### Problem details
Restate verbatim the span of lines below between the line with "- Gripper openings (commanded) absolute" and the line with "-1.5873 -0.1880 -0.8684", including those two lines, and only that span.
+ + + + + + +
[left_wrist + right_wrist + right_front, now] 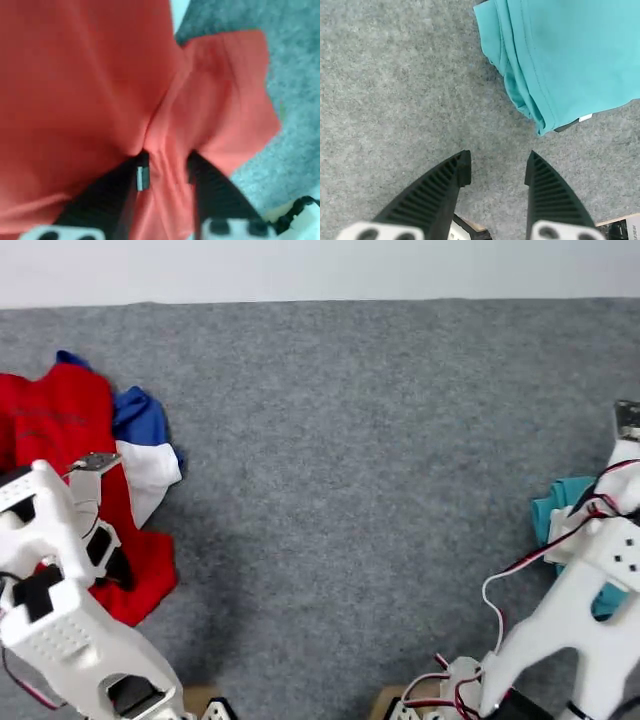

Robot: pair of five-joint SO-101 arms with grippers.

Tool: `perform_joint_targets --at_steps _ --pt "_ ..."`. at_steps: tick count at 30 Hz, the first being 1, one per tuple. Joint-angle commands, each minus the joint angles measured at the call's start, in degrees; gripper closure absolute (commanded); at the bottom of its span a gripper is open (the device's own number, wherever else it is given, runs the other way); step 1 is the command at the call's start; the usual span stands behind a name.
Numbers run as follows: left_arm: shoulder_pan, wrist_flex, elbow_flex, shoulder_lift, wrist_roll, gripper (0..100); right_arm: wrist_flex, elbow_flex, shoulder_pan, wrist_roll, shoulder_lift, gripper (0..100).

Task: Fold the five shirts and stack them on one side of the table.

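The grey tabletop (360, 440) takes up most of what I can see. At its left edge lies a heap of shirts with the red shirt (60, 415) on top, and a blue shirt (140, 418) and a white shirt (150, 468) poke out beside it. The left arm stands over that heap. Its left claw (169, 167) looks to be pinching a raised fold of the red cloth, though the close view is blurred. At the right edge a folded teal shirt (560, 502) lies partly under the right arm. The right claw (495, 170) is spread over bare tabletop just beside it, holding nothing.
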Motion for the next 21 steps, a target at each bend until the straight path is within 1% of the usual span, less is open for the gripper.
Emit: perform_joint_targets --at_steps 1,2,6,10,11,13,17,21 --pt "1.41 3.43 -4.09 3.52 -0.44 98 1.98 -0.53 -0.48 0.62 -1.89 80.8" --pt "1.85 4.92 -5.58 3.87 -0.53 100 1.98 -0.44 -0.48 0.62 -1.8 80.8" --pt "5.19 9.93 -10.51 1.05 -0.44 100 1.98 -0.35 -0.48 0.62 -1.45 80.8" --pt "11.43 12.84 -13.14 -7.12 -0.09 100 1.98 -0.35 -0.48 0.62 -1.89 80.8" --pt "13.27 12.84 -13.14 -9.93 1.14 100 1.98 -0.35 -0.48 0.62 -1.89 80.8" --pt "17.85 12.84 -13.32 -15.47 4.48 100 1.98 -0.35 -0.4 0.62 -1.89 80.8" --pt "29.98 12.84 -13.41 -24.7 10.02 100 2.07 -0.35 -0.31 0.62 -1.89 80.8" --pt "43.69 12.84 -13.49 -28.31 15.21 100 2.07 -0.35 -0.22 0.62 -1.98 80.8"
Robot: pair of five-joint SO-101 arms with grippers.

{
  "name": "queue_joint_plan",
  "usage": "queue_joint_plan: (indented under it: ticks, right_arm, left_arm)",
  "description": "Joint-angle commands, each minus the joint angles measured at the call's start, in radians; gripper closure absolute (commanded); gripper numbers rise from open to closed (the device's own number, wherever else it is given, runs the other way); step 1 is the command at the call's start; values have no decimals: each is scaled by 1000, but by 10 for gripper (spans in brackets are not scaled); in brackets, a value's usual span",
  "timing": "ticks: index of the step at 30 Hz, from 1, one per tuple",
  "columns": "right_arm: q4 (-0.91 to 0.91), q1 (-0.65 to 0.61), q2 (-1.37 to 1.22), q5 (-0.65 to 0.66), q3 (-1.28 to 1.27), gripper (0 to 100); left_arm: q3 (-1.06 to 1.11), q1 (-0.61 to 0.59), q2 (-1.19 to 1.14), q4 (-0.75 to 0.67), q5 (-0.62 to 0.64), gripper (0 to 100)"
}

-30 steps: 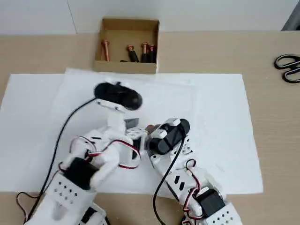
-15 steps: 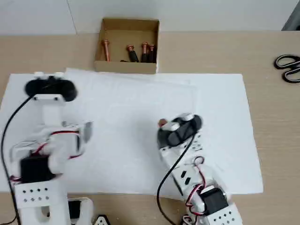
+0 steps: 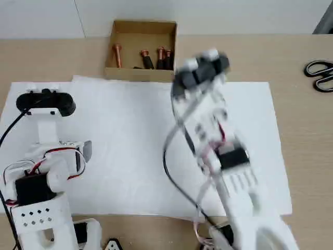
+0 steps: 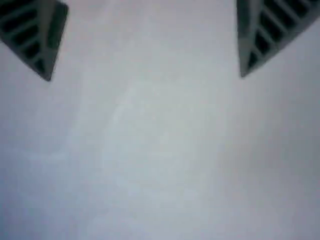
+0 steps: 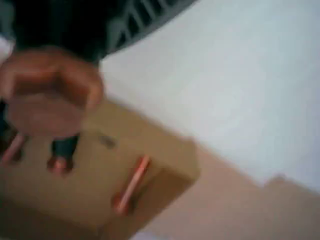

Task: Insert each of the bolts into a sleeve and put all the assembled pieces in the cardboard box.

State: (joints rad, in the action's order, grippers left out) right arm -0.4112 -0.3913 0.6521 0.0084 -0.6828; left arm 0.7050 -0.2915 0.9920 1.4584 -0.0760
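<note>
Holding a bolt [image 5: 50, 90], probably sleeved, the right tool [image 3: 199, 72] hangs at the cardboard box [image 3: 140, 25]; four pieces [image 3: 147, 60] lie below it already. The left tool [image 4: 145, 40] is released.

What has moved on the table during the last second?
The right arm carried a bolt from the middle of the paper to the right edge of the box. The left arm drew back to the left, fingers open. The pieces in the box and the scissors stayed.
</note>
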Motion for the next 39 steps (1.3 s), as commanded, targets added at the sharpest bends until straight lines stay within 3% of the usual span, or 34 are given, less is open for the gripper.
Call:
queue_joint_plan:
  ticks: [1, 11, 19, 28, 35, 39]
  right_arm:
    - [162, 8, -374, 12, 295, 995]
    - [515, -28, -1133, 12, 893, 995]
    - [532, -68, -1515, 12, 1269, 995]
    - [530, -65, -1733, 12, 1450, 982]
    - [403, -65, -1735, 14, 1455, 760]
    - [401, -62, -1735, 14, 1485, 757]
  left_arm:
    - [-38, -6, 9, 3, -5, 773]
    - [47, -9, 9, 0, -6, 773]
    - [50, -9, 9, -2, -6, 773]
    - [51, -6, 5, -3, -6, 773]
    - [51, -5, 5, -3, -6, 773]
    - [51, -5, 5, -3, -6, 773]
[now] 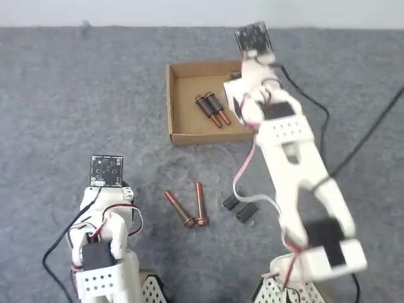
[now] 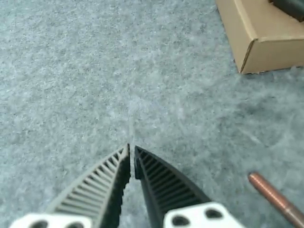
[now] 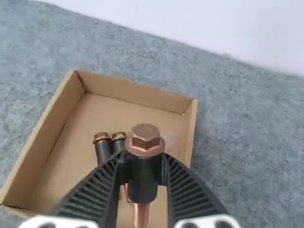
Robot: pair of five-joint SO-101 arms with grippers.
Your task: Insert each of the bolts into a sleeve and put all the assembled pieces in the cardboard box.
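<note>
From above, the cardboard box [image 1: 170, 101] sits toward 12 o'clock on the grey bench [image 1: 76, 95], and two assembled pieces [image 1: 211, 108] lie side by side inside it. My right arm [image 1: 287, 136] stretches out over the box's 3 o'clock edge, while my left arm [image 1: 104, 221] is folded back near 7 o'clock. At 6 o'clock from the box two loose bolts [image 1: 201, 203] lie on the bench, heads toward 6 o'clock. Just at their 3 o'clock lie two loose sleeves [image 1: 247, 212], apart from the bolts. At my left wrist, my left claw [image 2: 131, 152] is closed with nothing between its tips, over the bench. A corner of the box and the shank of one of the loose bolts lie nearby. At my right wrist, my right claw [image 3: 141, 164] is clamped on a black sleeve [image 3: 142, 183] with a copper bolt [image 3: 145, 140] through it, its hex head facing the camera. It is held over the open box, and the two assembled pieces lie just beyond it on the box floor.
</note>
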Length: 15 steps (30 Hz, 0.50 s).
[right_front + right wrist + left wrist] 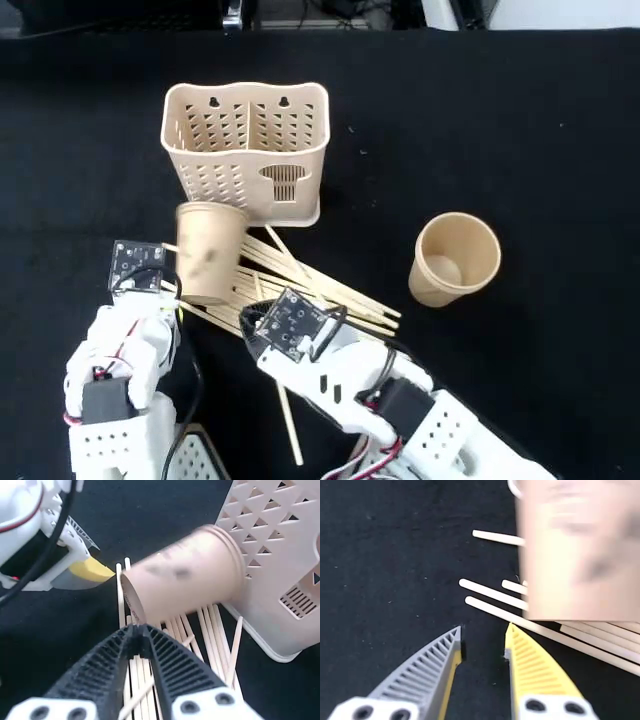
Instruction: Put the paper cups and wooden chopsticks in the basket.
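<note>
High view: perforated plastic basket [215, 180], tapered paper cups [208, 252], slender wooden chopsticks [330, 292].

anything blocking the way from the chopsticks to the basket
Yes. A paper cup lies tilted over the far part of the chopsticks, with its mouth toward the basket. It sits just beyond the shut fingers of the right gripper, so it probably has to be moved first.

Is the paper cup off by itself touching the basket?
Apart. The high view shows bare black table between the tan paper cup and the beige perforated plastic basket.
</note>
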### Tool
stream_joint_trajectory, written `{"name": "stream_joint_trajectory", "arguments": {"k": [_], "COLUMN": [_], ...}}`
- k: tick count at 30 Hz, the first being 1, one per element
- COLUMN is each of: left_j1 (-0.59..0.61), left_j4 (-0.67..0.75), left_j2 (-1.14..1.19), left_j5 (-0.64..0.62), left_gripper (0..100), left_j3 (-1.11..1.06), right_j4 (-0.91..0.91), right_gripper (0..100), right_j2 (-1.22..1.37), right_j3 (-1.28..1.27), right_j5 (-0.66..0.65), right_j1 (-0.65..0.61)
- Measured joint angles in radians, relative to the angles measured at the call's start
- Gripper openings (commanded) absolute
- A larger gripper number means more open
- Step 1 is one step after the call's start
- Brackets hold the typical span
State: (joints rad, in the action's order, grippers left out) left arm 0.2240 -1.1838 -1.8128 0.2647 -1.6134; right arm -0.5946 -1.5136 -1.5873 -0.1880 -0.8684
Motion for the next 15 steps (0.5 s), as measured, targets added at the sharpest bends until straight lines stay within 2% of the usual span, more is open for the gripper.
{"name": "stream_joint_trajectory", "arguments": {"k": [3,8,10,12,15], "left_j1": [0.008,0.044,0.044,0.044,0.083], "left_j4": [0.002,0.058,0.080,0.149,0.338], "left_j2": [0.000,0.000,0.000,0.000,0.000], "left_j5": [0.000,0.002,-0.012,-0.034,-0.087], "left_gripper": [16,24,24,21,20], "left_j3": [0.031,0.041,0.041,0.029,-0.014], "right_j4": [-0.023,-0.044,-0.044,-0.046,-0.077], "right_gripper": [1.4,1.5,1.5,1.5,1.5], "right_j2": [0.000,0.000,0.000,0.000,0.000], "right_j3": [0.011,0.080,0.104,0.107,0.107], "right_j5": [0.000,0.000,0.000,0.008,0.061], "right_j1": [0.000,0.000,0.005,0.005,0.005]}}
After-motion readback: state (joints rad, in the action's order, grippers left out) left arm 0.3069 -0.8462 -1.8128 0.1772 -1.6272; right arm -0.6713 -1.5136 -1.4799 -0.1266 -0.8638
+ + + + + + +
### Task output
- Gripper openings (commanded) absolute
- A larger gripper number means more open
- Step 1 is one step after the call's start
- Brackets hold the typical span
State: (joints rad, in the action's order, grippers left out) left arm 0.2240 -1.1838 -1.8128 0.2647 -1.6134; right arm -0.5946 -1.5136 -1.5873 -0.1880 -0.8684

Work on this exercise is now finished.